▶ [INSTRUCTIONS FOR THE TASK] The expected output is a copy of every line in the records with the string "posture".

(Records from a data collection)
———
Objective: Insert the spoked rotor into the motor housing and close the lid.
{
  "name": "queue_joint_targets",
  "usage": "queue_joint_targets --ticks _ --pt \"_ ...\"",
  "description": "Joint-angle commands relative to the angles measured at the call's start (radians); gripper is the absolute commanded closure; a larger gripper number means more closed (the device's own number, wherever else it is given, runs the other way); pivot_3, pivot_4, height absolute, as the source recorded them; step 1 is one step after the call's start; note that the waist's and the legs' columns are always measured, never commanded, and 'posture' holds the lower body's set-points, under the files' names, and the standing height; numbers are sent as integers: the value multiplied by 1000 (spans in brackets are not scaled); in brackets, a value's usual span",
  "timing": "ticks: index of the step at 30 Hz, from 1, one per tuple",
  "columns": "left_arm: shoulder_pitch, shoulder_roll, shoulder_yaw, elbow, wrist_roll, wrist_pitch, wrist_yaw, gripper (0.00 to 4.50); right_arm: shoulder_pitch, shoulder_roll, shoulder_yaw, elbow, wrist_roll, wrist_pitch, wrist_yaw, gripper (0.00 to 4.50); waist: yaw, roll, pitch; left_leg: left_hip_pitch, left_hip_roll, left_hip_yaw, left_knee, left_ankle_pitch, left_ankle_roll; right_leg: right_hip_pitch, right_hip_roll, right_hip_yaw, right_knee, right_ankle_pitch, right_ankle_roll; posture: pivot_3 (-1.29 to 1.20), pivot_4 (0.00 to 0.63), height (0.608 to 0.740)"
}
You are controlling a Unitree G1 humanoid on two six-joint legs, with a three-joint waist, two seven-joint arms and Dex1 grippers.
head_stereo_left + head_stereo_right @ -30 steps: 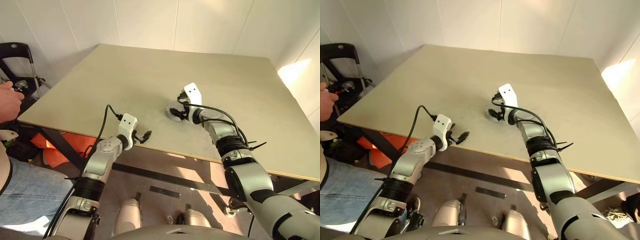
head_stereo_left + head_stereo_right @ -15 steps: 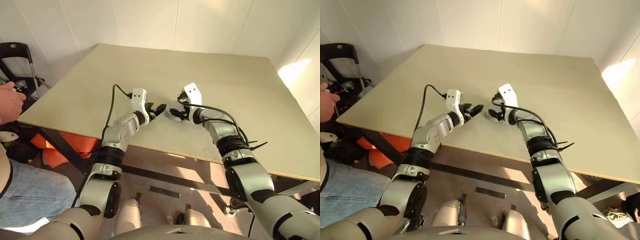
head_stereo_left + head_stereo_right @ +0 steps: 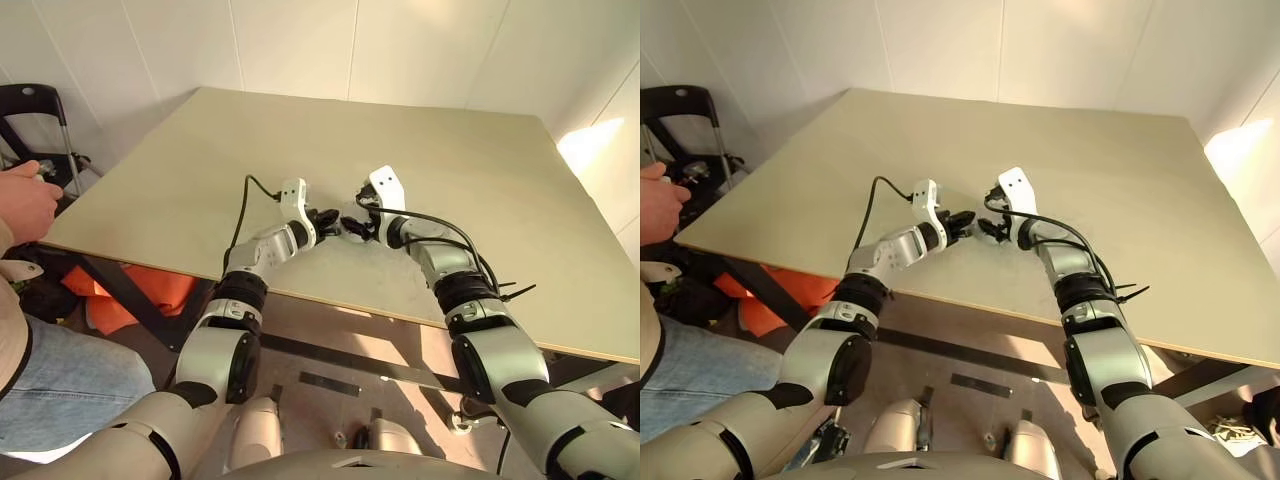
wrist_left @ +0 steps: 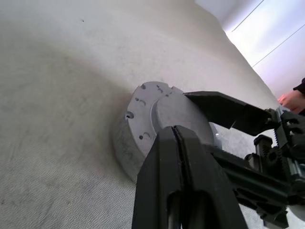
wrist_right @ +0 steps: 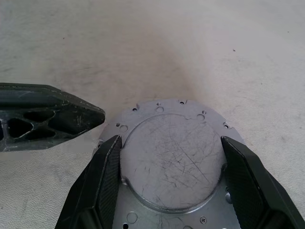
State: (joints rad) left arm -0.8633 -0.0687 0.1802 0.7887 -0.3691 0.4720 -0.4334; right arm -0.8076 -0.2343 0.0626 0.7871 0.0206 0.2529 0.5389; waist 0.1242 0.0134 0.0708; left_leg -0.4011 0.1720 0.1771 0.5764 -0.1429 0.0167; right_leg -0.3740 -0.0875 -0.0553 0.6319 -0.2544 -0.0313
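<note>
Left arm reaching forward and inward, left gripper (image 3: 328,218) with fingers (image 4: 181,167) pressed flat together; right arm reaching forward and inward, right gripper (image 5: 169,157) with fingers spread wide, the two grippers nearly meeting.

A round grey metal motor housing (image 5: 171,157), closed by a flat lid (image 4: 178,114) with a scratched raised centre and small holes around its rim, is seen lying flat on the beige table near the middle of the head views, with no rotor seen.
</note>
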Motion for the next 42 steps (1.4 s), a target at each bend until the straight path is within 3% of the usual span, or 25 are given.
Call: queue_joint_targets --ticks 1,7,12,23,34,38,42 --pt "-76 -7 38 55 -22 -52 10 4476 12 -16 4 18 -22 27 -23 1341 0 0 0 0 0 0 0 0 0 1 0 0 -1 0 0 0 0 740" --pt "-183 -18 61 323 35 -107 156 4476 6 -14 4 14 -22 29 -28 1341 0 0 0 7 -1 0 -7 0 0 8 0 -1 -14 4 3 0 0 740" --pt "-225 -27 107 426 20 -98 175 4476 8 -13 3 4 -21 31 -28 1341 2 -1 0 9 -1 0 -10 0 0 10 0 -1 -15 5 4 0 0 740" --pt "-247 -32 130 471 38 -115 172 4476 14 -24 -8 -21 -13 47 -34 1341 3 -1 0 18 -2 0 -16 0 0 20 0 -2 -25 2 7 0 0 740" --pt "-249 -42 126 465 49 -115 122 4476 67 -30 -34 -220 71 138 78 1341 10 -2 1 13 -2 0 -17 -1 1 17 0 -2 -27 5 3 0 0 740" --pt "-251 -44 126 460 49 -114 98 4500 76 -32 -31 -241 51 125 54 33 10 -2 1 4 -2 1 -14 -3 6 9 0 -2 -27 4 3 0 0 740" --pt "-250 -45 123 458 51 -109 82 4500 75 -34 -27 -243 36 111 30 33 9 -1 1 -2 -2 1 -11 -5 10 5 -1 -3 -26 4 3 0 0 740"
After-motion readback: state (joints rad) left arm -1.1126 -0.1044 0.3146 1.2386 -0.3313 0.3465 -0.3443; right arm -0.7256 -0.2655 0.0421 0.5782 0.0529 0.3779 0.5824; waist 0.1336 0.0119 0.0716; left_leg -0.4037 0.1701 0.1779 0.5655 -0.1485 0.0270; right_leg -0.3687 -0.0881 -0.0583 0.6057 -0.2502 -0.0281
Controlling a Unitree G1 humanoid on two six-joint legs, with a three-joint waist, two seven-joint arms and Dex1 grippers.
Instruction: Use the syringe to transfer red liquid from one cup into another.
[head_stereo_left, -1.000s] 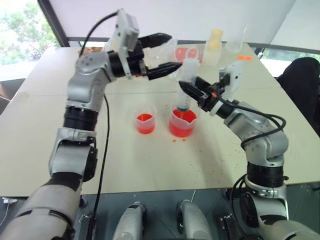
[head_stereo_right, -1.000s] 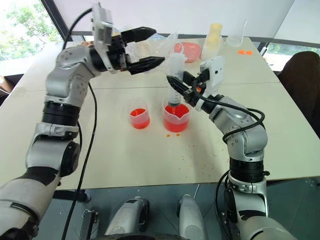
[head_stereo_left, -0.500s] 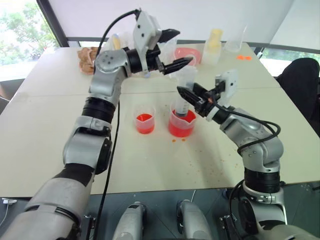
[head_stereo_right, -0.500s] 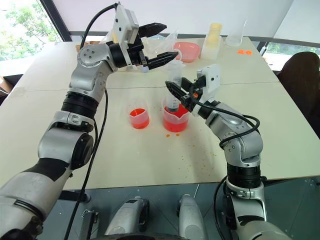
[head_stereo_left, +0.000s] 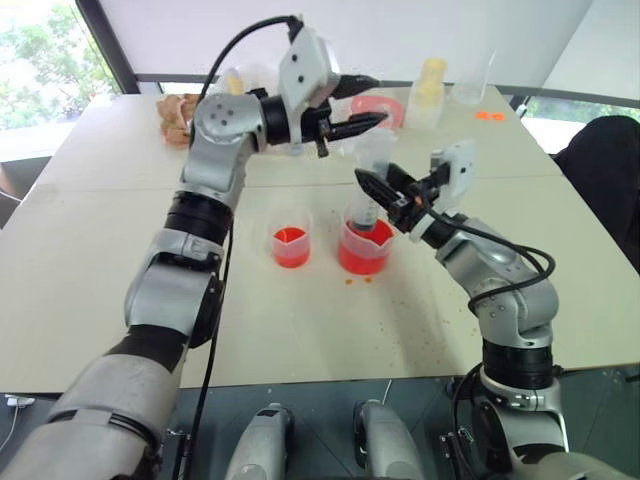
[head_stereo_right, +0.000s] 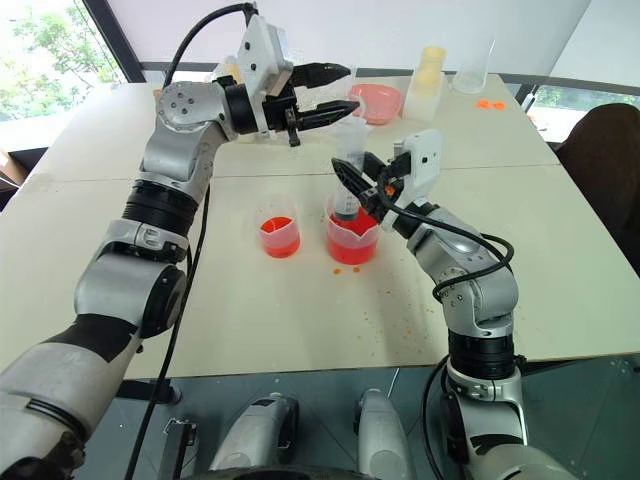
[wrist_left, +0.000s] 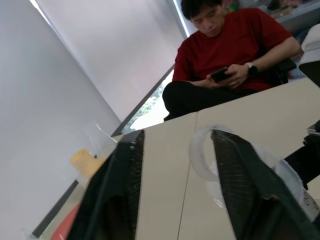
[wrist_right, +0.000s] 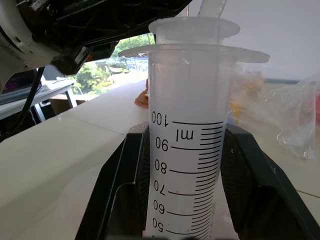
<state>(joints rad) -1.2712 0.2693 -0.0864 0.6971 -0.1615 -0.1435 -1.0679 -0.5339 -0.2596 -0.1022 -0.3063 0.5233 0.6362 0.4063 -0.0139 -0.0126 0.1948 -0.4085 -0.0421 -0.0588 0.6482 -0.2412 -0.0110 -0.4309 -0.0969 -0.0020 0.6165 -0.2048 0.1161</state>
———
▶ [OUTPUT OF THE EXERCISE]
  "description": "Joint-angle commands relative to the angles measured at the call's start (radians); gripper is the absolute commanded closure; a larger gripper number means more closed (the device's own number, wherever else it is given, runs the other way); pivot_3, pivot_4, height absolute, as the source recorded them; step 1 is one step after the call's start; note that the waist's and the legs' columns are always measured, never commanded, and 'posture' holds the lower body's set-points, under the files' names, and the standing height; numbers are sent as integers: the value multiplied by 1000 (spans in brackets are not scaled); in brackets, a value's usual span",
  "columns": "left_arm: shoulder_pitch, shoulder_roll, shoulder_yaw, elbow, wrist_roll, wrist_pitch, wrist_yaw, gripper (0.00 to 4.50); right_arm: shoulder_pitch, shoulder_roll, shoulder_yaw, elbow, wrist_roll, wrist_pitch, wrist_yaw, gripper (0.00 to 4.50); waist: yaw, roll, pitch; left_leg: left_hip_pitch, left_hip_roll, left_hip_yaw, left_knee, left_ankle_pitch, left_ankle_roll; right_leg: right_hip_pitch, right_hip_roll, right_hip_yaw, right_knee, right_ankle_pitch, right_ankle_roll; posture: pivot_3 (-1.29 to 1.20), pivot_4 (0.00 to 0.63), height (0.608 to 0.740)"

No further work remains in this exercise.